And finally, Kroenig vindicates preventive war against Iran and a possible Israeli strike to preclude an urgent threat as well as the disturbance of the regional balance of power while the latest IAEA report does not specifically and clearly emphasize any deviation in the Iranian nuclear program. Here, the orthodox perspective of the author has been closely aligned with the American neo-conservative thought and the Israeli view about the urgency of the danger, which justifies a quick strike against Iran’s nuclear facilities before it is too late. In other words, and as the Leveretts precisely argue, the military attack is only justified on the basis of the peaceful enrichment activities of Iran, to which it is entitled according to the Non-Proliferation Treaty (NPT).

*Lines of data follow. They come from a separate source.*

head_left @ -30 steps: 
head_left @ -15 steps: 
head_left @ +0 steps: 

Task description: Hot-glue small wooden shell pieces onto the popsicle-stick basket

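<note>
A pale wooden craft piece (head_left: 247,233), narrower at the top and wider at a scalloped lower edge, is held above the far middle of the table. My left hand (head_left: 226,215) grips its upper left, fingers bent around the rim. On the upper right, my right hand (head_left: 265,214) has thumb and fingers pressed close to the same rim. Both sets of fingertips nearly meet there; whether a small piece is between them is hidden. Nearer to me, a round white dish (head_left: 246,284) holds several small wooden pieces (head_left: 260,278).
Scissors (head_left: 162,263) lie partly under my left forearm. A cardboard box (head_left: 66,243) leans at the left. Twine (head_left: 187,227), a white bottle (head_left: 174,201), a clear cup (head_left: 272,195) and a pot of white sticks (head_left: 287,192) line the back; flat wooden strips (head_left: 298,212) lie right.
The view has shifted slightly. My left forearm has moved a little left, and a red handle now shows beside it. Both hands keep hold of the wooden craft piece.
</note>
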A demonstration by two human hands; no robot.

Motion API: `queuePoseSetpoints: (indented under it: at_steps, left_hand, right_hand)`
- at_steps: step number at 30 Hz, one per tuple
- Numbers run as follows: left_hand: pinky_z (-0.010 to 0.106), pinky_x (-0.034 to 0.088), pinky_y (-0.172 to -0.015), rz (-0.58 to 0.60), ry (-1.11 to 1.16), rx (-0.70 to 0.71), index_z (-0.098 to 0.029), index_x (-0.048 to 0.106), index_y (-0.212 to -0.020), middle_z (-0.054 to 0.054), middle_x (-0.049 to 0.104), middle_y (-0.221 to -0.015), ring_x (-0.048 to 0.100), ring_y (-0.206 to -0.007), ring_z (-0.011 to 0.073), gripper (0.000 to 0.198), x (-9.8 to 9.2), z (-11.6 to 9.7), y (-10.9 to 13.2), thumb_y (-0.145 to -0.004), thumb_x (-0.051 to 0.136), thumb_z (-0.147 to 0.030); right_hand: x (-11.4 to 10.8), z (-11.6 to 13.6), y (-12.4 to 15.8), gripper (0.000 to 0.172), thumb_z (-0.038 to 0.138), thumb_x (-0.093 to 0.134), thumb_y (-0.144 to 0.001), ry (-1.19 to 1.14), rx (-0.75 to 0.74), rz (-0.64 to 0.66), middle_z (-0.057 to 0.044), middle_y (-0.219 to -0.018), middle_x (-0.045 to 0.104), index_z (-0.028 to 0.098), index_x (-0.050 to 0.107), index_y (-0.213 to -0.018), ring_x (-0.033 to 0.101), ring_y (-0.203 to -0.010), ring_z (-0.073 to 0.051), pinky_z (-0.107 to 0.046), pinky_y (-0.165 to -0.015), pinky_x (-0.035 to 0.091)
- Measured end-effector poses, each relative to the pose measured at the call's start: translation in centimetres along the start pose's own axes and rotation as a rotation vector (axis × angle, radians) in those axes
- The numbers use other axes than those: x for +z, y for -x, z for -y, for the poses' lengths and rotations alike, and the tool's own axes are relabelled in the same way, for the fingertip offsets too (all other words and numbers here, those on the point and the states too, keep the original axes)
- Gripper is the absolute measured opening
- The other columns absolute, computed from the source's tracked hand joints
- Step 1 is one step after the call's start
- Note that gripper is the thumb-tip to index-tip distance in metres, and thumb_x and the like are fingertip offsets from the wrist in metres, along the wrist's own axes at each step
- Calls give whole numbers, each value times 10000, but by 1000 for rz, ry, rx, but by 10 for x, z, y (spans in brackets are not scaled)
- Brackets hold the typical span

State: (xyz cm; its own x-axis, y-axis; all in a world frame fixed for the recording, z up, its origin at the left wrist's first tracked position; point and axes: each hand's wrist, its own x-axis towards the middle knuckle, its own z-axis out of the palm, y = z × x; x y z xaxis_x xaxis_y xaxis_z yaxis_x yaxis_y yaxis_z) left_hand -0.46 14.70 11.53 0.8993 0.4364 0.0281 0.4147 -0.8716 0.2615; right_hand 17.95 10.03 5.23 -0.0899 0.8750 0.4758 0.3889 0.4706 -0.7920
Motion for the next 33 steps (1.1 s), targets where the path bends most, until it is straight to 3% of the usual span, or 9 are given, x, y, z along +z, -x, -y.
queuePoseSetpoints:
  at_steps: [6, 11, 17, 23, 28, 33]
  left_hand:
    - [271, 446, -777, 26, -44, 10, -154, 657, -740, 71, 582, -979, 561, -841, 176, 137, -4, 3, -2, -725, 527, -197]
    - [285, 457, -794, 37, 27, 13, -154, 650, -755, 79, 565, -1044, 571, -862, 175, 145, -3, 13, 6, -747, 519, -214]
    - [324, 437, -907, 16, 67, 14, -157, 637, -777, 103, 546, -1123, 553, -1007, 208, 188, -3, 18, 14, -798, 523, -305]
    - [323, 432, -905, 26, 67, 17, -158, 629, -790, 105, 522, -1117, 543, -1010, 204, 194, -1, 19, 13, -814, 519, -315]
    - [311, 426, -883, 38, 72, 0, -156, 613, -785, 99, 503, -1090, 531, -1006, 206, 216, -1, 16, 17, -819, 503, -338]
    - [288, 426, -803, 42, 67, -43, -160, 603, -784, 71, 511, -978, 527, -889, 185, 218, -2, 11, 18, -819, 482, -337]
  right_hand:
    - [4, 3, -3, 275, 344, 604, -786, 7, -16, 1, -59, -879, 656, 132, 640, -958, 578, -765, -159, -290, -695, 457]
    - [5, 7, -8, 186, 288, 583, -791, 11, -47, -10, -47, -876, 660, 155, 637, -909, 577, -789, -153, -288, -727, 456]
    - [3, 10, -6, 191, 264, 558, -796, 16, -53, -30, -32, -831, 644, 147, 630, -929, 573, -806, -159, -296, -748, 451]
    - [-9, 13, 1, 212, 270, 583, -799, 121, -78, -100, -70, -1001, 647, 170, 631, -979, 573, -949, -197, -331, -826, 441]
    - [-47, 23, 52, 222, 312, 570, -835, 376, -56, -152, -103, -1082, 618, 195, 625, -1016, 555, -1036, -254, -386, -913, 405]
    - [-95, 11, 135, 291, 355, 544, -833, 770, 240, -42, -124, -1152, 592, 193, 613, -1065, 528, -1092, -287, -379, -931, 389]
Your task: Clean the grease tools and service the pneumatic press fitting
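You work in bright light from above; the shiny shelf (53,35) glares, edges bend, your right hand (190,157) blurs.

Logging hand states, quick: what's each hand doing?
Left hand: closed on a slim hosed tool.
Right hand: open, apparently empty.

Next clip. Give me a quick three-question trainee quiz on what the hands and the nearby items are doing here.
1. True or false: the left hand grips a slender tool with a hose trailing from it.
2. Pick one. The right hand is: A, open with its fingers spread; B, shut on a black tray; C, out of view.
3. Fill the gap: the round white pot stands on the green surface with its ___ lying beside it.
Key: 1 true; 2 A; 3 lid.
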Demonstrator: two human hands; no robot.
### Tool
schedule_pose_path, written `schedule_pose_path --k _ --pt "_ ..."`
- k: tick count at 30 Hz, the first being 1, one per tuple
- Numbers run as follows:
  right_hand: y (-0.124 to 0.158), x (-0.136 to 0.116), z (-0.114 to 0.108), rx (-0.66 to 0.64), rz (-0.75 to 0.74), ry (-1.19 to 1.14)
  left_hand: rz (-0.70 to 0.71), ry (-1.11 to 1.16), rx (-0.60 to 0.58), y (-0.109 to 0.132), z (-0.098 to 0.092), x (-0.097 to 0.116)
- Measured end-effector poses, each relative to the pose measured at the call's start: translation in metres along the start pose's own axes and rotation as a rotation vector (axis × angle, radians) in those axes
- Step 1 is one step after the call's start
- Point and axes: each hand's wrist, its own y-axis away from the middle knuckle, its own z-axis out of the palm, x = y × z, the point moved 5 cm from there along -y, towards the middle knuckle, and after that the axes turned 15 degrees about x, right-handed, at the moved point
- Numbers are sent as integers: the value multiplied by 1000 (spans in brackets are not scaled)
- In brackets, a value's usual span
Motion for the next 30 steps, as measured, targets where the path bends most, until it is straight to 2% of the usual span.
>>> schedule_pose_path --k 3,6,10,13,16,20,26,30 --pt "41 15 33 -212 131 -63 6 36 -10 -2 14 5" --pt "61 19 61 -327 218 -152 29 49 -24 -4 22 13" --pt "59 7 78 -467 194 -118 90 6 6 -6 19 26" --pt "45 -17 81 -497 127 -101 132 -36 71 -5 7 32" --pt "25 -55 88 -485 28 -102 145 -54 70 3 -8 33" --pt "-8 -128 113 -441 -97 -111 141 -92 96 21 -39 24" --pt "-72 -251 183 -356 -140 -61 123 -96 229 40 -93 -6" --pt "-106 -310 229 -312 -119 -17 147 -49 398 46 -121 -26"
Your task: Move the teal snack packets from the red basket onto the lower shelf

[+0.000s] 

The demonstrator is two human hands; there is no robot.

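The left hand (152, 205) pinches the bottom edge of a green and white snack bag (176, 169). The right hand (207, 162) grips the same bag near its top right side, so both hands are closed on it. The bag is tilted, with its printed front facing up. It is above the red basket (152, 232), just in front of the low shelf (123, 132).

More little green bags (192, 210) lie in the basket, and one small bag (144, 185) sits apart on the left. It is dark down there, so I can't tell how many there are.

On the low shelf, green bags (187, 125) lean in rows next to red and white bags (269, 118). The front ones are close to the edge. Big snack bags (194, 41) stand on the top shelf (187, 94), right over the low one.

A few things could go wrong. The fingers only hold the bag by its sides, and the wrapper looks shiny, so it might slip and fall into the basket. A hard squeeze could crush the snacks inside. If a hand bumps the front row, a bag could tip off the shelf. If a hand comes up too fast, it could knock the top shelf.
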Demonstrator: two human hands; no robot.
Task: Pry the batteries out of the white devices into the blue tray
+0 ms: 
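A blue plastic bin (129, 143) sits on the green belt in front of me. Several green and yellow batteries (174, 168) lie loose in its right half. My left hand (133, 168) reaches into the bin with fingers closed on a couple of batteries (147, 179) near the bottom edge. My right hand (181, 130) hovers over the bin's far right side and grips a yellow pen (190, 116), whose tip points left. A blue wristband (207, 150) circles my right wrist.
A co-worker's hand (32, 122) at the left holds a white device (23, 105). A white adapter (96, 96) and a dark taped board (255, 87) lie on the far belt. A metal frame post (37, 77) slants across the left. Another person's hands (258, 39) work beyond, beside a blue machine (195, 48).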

One should perceive that such a perspective aims mostly to preserve the nuclear monopoly of the Israeli regime in the Middle East.
Efficacy of a Military Action
While propounding the views of the critics and opponents of military attack on Iran, Kroenig tries his utmost to show why a limited military strike can prove effective in the current circumstances. The opponents of military confrontation first argue that since the United States is not thoroughly aware of Iran’s key nuclear sites and there may be facilities which Tehran has not yet reported to the IAEA, military action cannot not be completely successful as it will not lead to the total destruction or elimination of Iran’s nuclear program.
In response, Kroenig contends that the possibility of unreported nuclear sites existing in Iran is very unlikely. This is mostly because the U.S. intelligence forces, IAEA inspectors, and the regime’s opposition groups have reported duly on them over the past years and because it takes a long while to build new facilities and therefore has enough time to discover and disclose them. Consequently, Iran is very unlikely to proceed with a policy of concealment.
Critics of military attack also argue that Iran’s nuclear plants have been scattered all over its vast territory and have been built underground in most cases, and so it is quite hard to strike and successfully destroy them. In addition, Iran has constructed its nuclear facilities almost near populous urban centers, which means that any military assault against them will involve massive civilian casualties.
Kroenig’s response to these arguments is that the U.S. should resort to “limited” military strikes and avoid a full-fledged war. Such an attack will succeed in destroying Iran’s enrichment facilities while avoiding heavy civilian casualties.
First, one should point out that the author’s arguments are contradictory. He acknowledges that Iran has a limited capability to construct new sites and conceal them, but keeps insisting upon the urgency of the peril whereas the IAEA has not verified the diversion of Iran’s nuclear activities and its inspectors regularly visit Iran’s nuclear facilities.
Second, and in a similar vein, the author once again falls in the trap of traditional and simplistic self-contradiction typical of the neo-conservative way of thinking which holds that the United States enjoys indefinite military power and can advance its objectives by means of war, a conception which has helped to prolong the U.S.-led wars in Iraq and Afghanistan. The Iraq war alone cost over one trillion dollars for the U.S. and left 4487 American troops dead. Adopting a zero-sum perspective, the author conceives that Washington can launch a military offense against Iran successfully and pull out of the conflict easily without having to suffer any dire consequences.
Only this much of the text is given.